*Work instructions*
Output the data unchanged and complete, minus the images.

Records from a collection
%%

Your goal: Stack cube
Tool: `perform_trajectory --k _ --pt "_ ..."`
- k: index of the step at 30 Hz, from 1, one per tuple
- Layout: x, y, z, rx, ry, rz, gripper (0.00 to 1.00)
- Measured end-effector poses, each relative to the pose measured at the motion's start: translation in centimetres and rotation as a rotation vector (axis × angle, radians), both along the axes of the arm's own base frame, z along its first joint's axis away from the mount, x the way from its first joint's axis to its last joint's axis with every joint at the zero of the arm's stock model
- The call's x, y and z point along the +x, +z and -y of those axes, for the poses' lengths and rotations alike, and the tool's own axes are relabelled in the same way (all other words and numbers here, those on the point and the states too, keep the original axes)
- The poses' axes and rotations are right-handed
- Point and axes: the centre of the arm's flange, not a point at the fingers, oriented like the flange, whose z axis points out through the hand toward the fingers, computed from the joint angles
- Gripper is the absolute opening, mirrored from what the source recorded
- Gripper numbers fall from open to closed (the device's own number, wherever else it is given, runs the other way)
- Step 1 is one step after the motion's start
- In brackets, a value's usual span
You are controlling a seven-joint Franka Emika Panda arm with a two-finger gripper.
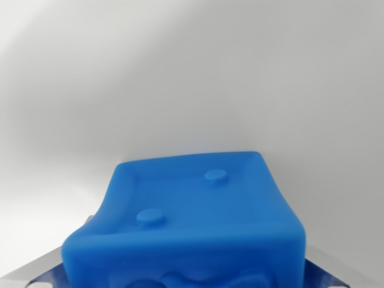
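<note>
**Supervisor:** White, matte and featureless: that is the surface (192,72) filling the upper part of the wrist view. You see no second cube on it anywhere. Treat that as your first risk. With no stacking target in view, you cannot confirm alignment from this camera, and a release made now would be blind.

**Operator:** And the cube itself?

**Supervisor:** The blue cube (192,222) sits low and central, very close to the lens and cut off by the bottom edge. It looks soft and rubbery; its top face is slightly dished, with a raised rim and two round studs. Its sides bulge and the top skews toward the wrist view's right. You may judge that as squeeze, which brings a second risk: a compliant block can spring or twist when let go, and land off-centre.

**Operator:** What are the fingers doing?

**Supervisor:** You see the gripper (192,279) only in part: a metallic finger (36,273) at the wrist view's lower left and another finger edge (336,273) at the lower right, each flanking the cube. They appear closed onto its sides, spread roughly to the cube's width. Contact itself lies below the edge, so hold that as a judgement.

**Operator:** Smallest detail?

**Supervisor:** A raised relief on the near face, mostly cropped. You cannot read it.
</note>
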Motion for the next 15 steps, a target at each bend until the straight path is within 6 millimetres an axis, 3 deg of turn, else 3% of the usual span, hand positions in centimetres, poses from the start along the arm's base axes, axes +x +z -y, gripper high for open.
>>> perform_trajectory --k 15 --pt "0.1 1.3 0.0 0.001 -0.001 0.005 0.0"
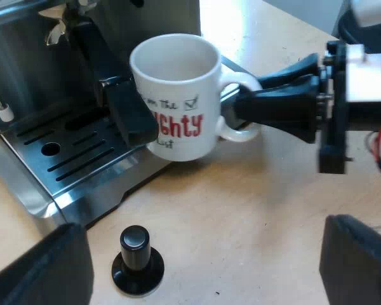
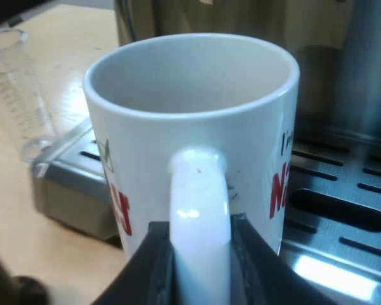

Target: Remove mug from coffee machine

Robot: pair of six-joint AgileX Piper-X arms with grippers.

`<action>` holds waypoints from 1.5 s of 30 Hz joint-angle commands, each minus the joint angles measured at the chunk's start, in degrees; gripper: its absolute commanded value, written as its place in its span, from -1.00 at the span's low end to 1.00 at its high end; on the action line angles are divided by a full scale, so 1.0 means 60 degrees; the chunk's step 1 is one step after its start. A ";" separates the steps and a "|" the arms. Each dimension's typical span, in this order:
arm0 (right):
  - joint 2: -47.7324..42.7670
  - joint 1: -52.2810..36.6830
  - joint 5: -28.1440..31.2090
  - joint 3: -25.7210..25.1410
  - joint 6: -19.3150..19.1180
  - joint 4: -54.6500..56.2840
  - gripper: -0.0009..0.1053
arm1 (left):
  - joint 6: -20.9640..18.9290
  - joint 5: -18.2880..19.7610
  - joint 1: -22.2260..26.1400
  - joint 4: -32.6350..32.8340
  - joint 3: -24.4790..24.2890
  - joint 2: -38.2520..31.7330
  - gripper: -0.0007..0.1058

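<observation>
1. The right gripper (image 2: 200, 257) had its black fingers (image 2: 157, 270) pinched on the handle of the white mug (image 1: 176, 95), one on each side of the loop. I judged it a sensible hold: the mug stayed upright and its wall stayed free.
2. The mug was at the outer edge of the drip tray (image 1: 57, 159) of the espresso machine (image 1: 32, 63), its base partly out over the wooden table (image 1: 254, 210). I could not tell whether it touched the grille.
3. The holder's dark handle (image 1: 117, 101) jutted from the machine just beside the mug's wall, perhaps touching it. That was the tight side, and a pull back along the right arm would lead away from it.
4. The left gripper (image 1: 203, 254) hung over the table, fingers spread wide and holding nothing, apart from the mug.
5. A tamper (image 1: 136, 260) with a black knob stood on the table near the tray's edge, and a measuring glass (image 2: 19, 82) was just beside the tray. Bare wood lay under the mug's handle side.
</observation>
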 commanded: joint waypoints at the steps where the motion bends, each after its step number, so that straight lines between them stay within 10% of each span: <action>1: -0.0571 0.0205 0.0185 0.0134 -0.0087 -0.0350 -0.98 | 0.0009 0.0060 -0.0025 -0.0101 -0.0047 0.0010 0.65; 28: -0.4278 0.2363 0.5406 0.2007 -0.0548 0.1081 -0.98 | -0.0011 0.1197 -0.0469 -0.0241 -0.0047 0.0010 0.65; 45: -0.4511 -0.0327 0.5134 0.2007 0.0187 0.1886 -0.98 | -0.0011 0.1203 -0.0556 -0.0240 -0.0047 0.0010 0.65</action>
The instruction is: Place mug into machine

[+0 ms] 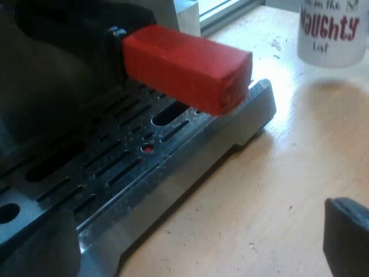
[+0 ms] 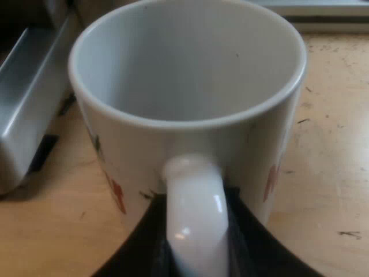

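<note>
The white mug [image 2: 190,92] with red lettering is upright and empty, over the wooden table beside the machine's base. My right gripper [image 2: 196,236] is shut on the mug's handle [image 2: 193,213], with a black finger [image 2: 141,242] on each side of it. In the left wrist view the same mug [image 1: 331,32] stands on the table beyond the corner of the drip tray. My left gripper [image 1: 190,248] is open at the tray's edge, holding nothing. The red end of the holder's handle [image 1: 187,66] juts out over the slotted metal drip tray [image 1: 115,161].
The espresso machine's metal base [image 2: 29,115] is close beside the mug. The wooden table [image 1: 277,190] spreads out between the tray's edge and the mug. A window sill [image 2: 323,14] runs behind the table.
</note>
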Robot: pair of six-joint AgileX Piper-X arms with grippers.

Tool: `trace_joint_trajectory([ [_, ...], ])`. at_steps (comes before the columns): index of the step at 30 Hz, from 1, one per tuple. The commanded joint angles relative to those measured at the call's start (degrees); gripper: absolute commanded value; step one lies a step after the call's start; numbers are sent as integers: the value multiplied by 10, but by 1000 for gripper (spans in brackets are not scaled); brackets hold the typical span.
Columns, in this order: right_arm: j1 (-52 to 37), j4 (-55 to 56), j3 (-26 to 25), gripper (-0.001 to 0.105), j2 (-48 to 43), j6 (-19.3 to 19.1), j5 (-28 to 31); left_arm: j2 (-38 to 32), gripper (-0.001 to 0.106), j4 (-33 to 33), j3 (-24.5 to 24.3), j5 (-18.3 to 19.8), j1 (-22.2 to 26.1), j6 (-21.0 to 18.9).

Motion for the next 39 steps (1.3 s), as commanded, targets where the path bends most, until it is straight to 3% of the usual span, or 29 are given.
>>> trace_joint_trajectory([
  [1, 44, 43, -34, 0, -32, -10, -1, -1, 87, -13, -3, -6, -4, -6],
  [7, 136, 63, -71, 0, -47, -10, 17, -1, 87, -13, -3, -6, -4, -6],
  [14, 265, 60, -105, 0, -47, -3, 80, -1, 87, -18, -3, -6, -4, -6],
  [18, 336, 54, -105, 0, -42, 35, 133, -1, 87, -19, -3, -6, -4, -6],
  [24, 418, 43, -105, 0, -14, 49, 189, 6, 87, -23, -1, -9, -4, -6],
  [28, 449, 2, -105, 0, 13, 54, 221, 18, 87, -34, -1, -9, -4, -6],
  [39, 456, -127, -110, 0, 123, 54, 222, 37, 87, -46, -1, -9, -4, -6],
])
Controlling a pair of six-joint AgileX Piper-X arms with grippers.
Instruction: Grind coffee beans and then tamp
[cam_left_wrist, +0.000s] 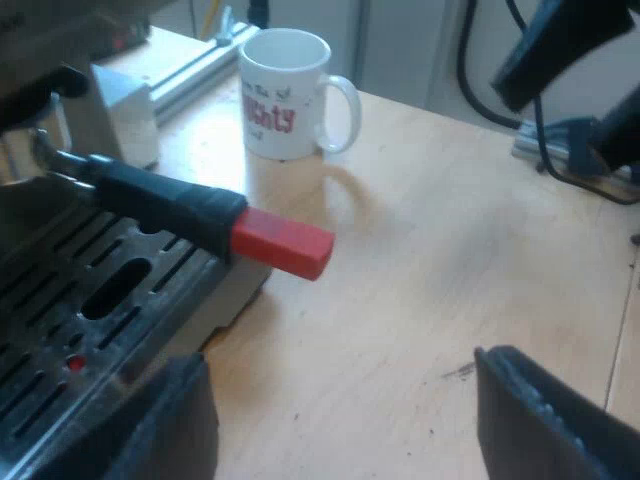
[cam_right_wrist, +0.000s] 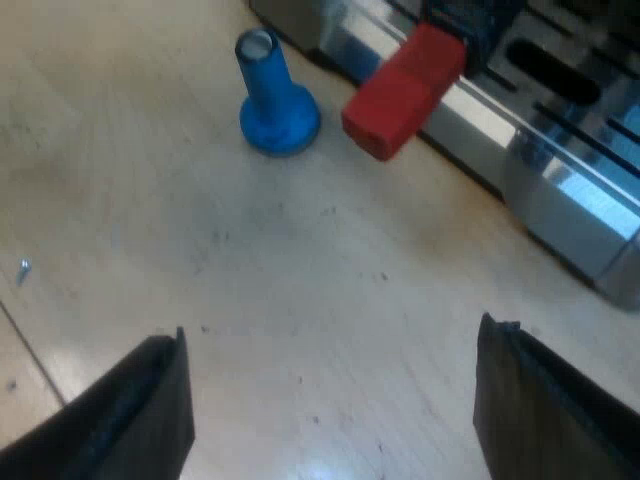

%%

*Answer box*
Your goal: Stack cube
Tool: `perform_trajectory --k _ --pt "_ ..."`
- k: index of the step at 30 Hz, from 1, one per tuple
- Layout: x, y, z, rx, ry, rz, gripper (0.00 to 1.00)
- Measured end-effector poses, each relative to the pose measured at the motion's start: translation in centimetres and rotation as a rotation vector (axis × angle, radians), both along the axes of the arm's own base frame, z along its first joint's axis away from the mount, x the way from its first joint's axis to its last joint's axis with every joint at the zero of the arm's stock model
- The call's x, y and z point along the +x, +z and -y of those axes, for the poses' lengths and rotations alike, and the tool's own axes are relabelled in the same way (all other words and numbers here, those on the point and the states too, keep the original axes)
- The poses' axes and rotations are right-handed
- Point and axes: the centre of the arm's flange, not a point at the fingers, oriented like the flange, whose z axis points out through the hand toward the fingers, computed from the joint angles
- Gripper is the absolute opening, mirrored from what the source recorded
- Gripper numbers fall from open to closed (the device's own number, wherever else it is given, runs the other way)
- Step 1 is one step after the motion's start
- In brackets, a value's usual span
You are controlling a seven-joint Franka Emika Panda arm with a two-finger gripper.
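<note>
**Supervisor:** White, matte and featureless: that is the surface (192,72) filling the upper part of the wrist view. You see no second cube on it anywhere. Treat that as your first risk. With no stacking target in view, you cannot confirm alignment from this camera, and a release made now would be blind.

**Operator:** And the cube itself?

**Supervisor:** The blue cube (192,222) sits low and central, very close to the lens and cut off by the bottom edge. It looks soft and rubbery; its top face is slightly dished, with a raised rim and two round studs. Its sides bulge and the top skews toward the wrist view's right. You may judge that as squeeze, which brings a second risk: a compliant block can spring or twist when let go, and land off-centre.

**Operator:** What are the fingers doing?

**Supervisor:** You see the gripper (192,279) only in part: a metallic finger (36,273) at the wrist view's lower left and another finger edge (336,273) at the lower right, each flanking the cube. They appear closed onto its sides, spread roughly to the cube's width. Contact itself lies below the edge, so hold that as a judgement.

**Operator:** Smallest detail?

**Supervisor:** A raised relief on the near face, mostly cropped. You cannot read it.
</note>
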Motion for the next 15 steps, a target at each bend until the straight path is within 6 millimetres an axis, 3 deg of turn, else 3% of the usual span, hand positions in centimetres, poses from the start along the arm's base axes, axes +x +z -y, gripper high for open.
>>> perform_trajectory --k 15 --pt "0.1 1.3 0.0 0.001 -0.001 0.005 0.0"

Target: Remove mug from coffee machine

Robot: pair of six-joint AgileX Piper-X arms with grippers.

`<action>` holds waypoints from 1.5 s of 30 Hz joint-angle commands, each minus the joint angles measured at the chunk's start, in degrees; gripper: its absolute commanded value, written as its place in its span, from -1.00 at the span's low end to 1.00 at its high end; on the action line angles are divided by a full scale, so 1.0 means 60 degrees; the chunk's step 1 is one step after its start. A ";" separates the steps and a "|" the arms. Each dimension's typical span, in this order:
arm0 (right):
  - joint 2: -47.7324..42.7670
  - joint 1: -52.2810..36.6830
  - joint 5: -28.1440..31.2090
  - joint 3: -25.7210..25.1410
  - joint 6: -19.3150..19.1180
  - joint 4: -54.6500..56.2840
  - gripper: -0.0009..0.1053
arm1 (left):
  - joint 6: -20.9640..18.9290
  - joint 5: -18.2880..19.7610
  - joint 1: -22.2260..26.1400
  - joint 4: -32.6350..32.8340
  - joint 3: -24.4790..24.2890
  - joint 2: -38.2520..31.7330
  - gripper: -0.0007..0.1058

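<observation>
1. The right gripper (image 2: 200, 257) had its black fingers (image 2: 157, 270) pinched on the handle of the white mug (image 1: 176, 95), one on each side of the loop. I judged it a sensible hold: the mug stayed upright and its wall stayed free.
2. The mug was at the outer edge of the drip tray (image 1: 57, 159) of the espresso machine (image 1: 32, 63), its base partly out over the wooden table (image 1: 254, 210). I could not tell whether it touched the grille.
3. The holder's dark handle (image 1: 117, 101) jutted from the machine just beside the mug's wall, perhaps touching it. That was the tight side, and a pull back along the right arm would lead away from it.
4. The left gripper (image 1: 203, 254) hung over the table, fingers spread wide and holding nothing, apart from the mug.
5. A tamper (image 1: 136, 260) with a black knob stood on the table near the tray's edge, and a measuring glass (image 2: 19, 82) was just beside the tray. Bare wood lay under the mug's handle side.
</observation>
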 commanded: joint waypoints at the steps where the motion bends, each after its step number, so that straight lines between them stay within 10% of each span: <action>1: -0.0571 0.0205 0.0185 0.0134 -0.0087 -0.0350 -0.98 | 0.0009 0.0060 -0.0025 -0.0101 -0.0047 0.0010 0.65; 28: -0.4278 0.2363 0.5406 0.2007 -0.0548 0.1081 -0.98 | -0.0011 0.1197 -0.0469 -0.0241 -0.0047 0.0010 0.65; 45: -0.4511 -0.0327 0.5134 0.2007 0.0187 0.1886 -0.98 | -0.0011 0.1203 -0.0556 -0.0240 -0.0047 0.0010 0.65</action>
The instruction is: Place mug into machine

[+0 ms] 
[+0 ms] 

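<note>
The white mug [image 2: 190,92] with red lettering is upright and empty, over the wooden table beside the machine's base. My right gripper [image 2: 196,236] is shut on the mug's handle [image 2: 193,213], with a black finger [image 2: 141,242] on each side of it. In the left wrist view the same mug [image 1: 331,32] stands on the table beyond the corner of the drip tray. My left gripper [image 1: 190,248] is open at the tray's edge, holding nothing. The red end of the holder's handle [image 1: 187,66] juts out over the slotted metal drip tray [image 1: 115,161].
The espresso machine's metal base [image 2: 29,115] is close beside the mug. The wooden table [image 1: 277,190] spreads out between the tray's edge and the mug. A window sill [image 2: 323,14] runs behind the table.
</note>
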Robot: pair of six-joint AgileX Piper-X arms with grippers.

Tool: `trace_joint_trajectory([ [_, ...], ])`. at_steps (comes before the columns): index of the step at 30 Hz, from 1, one per tuple. The commanded joint angles relative to those measured at the call's start (degrees); gripper: absolute commanded value; step one lies a step after the call's start; numbers are sent as integers: the value multiplied by 10, but by 1000 for gripper (spans in brackets are not scaled); brackets hold the typical span.
Columns, in this order: right_arm: j1 (-52 to 37), j4 (-55 to 56), j3 (-26 to 25), gripper (-0.001 to 0.105), j2 (-48 to 43), j6 (-19.3 to 19.1), j5 (-28 to 31); left_arm: j2 (-38 to 32), gripper (-0.001 to 0.106), j4 (-33 to 33), j3 (-24.5 to 24.3), j5 (-18.3 to 19.8), j1 (-22.2 to 26.1), j6 (-21.0 to 18.9).

Motion for the next 39 steps (1.3 s), as commanded, targets where the path bends most, until it is straight to 3% of the usual span, or 29 are given.
>>> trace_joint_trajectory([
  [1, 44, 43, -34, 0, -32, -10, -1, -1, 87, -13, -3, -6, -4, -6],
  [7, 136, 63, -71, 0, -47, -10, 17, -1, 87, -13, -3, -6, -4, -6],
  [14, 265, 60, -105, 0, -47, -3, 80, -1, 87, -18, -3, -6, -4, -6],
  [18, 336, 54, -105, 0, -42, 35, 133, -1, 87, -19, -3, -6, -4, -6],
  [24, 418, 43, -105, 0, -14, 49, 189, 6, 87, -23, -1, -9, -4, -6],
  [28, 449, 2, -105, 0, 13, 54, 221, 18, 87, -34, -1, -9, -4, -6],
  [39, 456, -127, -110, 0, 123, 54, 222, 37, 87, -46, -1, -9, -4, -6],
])
Controlling a pair of six-joint AgileX Piper-X arms with grippers.
Instruction: Grind coffee beans and then tamp
[cam_left_wrist, +0.000s] 
[cam_right_wrist, +0.000s] 

No additional output will be produced.